- _The task_
When you answer, copy every line of the listing below exactly.

[[ Provided information, beginning ]]

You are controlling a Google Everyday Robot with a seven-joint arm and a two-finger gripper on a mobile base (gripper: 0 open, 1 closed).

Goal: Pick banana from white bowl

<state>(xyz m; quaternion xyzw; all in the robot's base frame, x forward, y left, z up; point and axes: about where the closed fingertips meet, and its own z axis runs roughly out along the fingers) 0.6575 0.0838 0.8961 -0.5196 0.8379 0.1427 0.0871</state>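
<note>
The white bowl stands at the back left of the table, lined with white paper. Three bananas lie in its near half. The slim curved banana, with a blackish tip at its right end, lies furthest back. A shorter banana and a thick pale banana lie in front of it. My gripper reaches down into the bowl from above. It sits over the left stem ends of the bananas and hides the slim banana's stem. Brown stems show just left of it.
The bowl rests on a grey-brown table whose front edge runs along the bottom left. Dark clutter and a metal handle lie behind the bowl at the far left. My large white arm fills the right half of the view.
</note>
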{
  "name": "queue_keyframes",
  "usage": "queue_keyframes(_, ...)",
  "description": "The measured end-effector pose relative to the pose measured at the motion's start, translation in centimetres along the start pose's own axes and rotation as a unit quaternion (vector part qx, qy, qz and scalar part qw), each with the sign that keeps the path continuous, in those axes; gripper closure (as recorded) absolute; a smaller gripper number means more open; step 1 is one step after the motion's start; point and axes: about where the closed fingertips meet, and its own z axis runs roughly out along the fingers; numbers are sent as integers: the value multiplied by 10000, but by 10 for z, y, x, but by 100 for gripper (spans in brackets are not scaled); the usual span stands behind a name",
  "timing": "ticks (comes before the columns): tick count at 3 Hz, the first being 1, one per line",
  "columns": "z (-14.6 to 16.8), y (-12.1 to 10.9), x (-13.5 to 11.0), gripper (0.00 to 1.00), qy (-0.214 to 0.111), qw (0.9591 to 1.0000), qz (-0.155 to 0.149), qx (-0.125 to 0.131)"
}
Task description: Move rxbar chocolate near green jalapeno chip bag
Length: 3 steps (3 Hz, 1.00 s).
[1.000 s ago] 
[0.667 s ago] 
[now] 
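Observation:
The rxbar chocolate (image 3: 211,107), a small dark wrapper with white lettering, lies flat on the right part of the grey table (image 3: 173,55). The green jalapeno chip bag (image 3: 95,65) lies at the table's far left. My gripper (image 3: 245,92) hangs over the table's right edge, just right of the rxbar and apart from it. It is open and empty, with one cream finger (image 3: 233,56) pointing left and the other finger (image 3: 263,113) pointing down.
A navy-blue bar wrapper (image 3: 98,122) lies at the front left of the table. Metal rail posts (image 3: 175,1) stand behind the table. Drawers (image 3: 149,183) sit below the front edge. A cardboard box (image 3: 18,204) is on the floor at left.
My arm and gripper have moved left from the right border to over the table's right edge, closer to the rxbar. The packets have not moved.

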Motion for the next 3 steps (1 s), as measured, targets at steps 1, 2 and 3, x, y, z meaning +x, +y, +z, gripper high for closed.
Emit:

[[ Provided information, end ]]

- _Problem solution_
You are controlling a Google Everyday Robot with a seven-joint arm and a two-finger gripper on a mobile base (gripper: 0 open, 1 closed).

Goal: Pick banana from white bowl

<state>(xyz m; quaternion xyzw; all in the robot's base frame, x forward, y left, z up; point and axes: about where the closed fingertips meet, and its own z axis runs roughly out along the fingers) 0.6575 0.0838 0.8961 -0.5196 0.8379 0.1427 0.0871</state>
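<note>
The white bowl stands at the back left of the table, lined with white paper. Three bananas lie in its near half. The slim curved banana, with a blackish tip at its right end, lies furthest back. A shorter banana and a thick pale banana lie in front of it. My gripper reaches down into the bowl from above. It sits over the left stem ends of the bananas and hides the slim banana's stem. Brown stems show just left of it.
The bowl rests on a grey-brown table whose front edge runs along the bottom left. Dark clutter and a metal handle lie behind the bowl at the far left. My large white arm fills the right half of the view.
</note>
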{
  "name": "queue_keyframes",
  "usage": "queue_keyframes(_, ...)",
  "description": "The measured end-effector pose relative to the pose measured at the motion's start, translation in centimetres along the start pose's own axes and rotation as a unit quaternion (vector part qx, qy, qz and scalar part qw), each with the sign that keeps the path continuous, in those axes; gripper closure (as recorded) absolute; a smaller gripper number means more open; step 1 is one step after the motion's start; point and axes: about where the closed fingertips meet, and its own z axis runs roughly out along the fingers; numbers are sent as integers: the value multiplied by 10000, but by 10 for z, y, x, but by 100 for gripper (spans in brackets are not scaled); the usual span stands behind a name",
  "timing": "ticks (comes before the columns): tick count at 3 Hz, the first being 1, one per line",
  "columns": "z (-14.6 to 16.8), y (-12.1 to 10.9), x (-13.5 to 11.0), gripper (0.00 to 1.00), qy (-0.214 to 0.111), qw (0.9591 to 1.0000), qz (-0.155 to 0.149), qx (-0.125 to 0.131)"
}
Task description: Move rxbar chocolate near green jalapeno chip bag
Length: 3 steps (3 Hz, 1.00 s).
[1.000 s ago] 
[0.667 s ago] 
[now] 
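Observation:
The rxbar chocolate (image 3: 211,107), a small dark wrapper with white lettering, lies flat on the right part of the grey table (image 3: 173,55). The green jalapeno chip bag (image 3: 95,65) lies at the table's far left. My gripper (image 3: 245,92) hangs over the table's right edge, just right of the rxbar and apart from it. It is open and empty, with one cream finger (image 3: 233,56) pointing left and the other finger (image 3: 263,113) pointing down.
A navy-blue bar wrapper (image 3: 98,122) lies at the front left of the table. Metal rail posts (image 3: 175,1) stand behind the table. Drawers (image 3: 149,183) sit below the front edge. A cardboard box (image 3: 18,204) is on the floor at left.
My arm and gripper have moved left from the right border to over the table's right edge, closer to the rxbar. The packets have not moved.
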
Motion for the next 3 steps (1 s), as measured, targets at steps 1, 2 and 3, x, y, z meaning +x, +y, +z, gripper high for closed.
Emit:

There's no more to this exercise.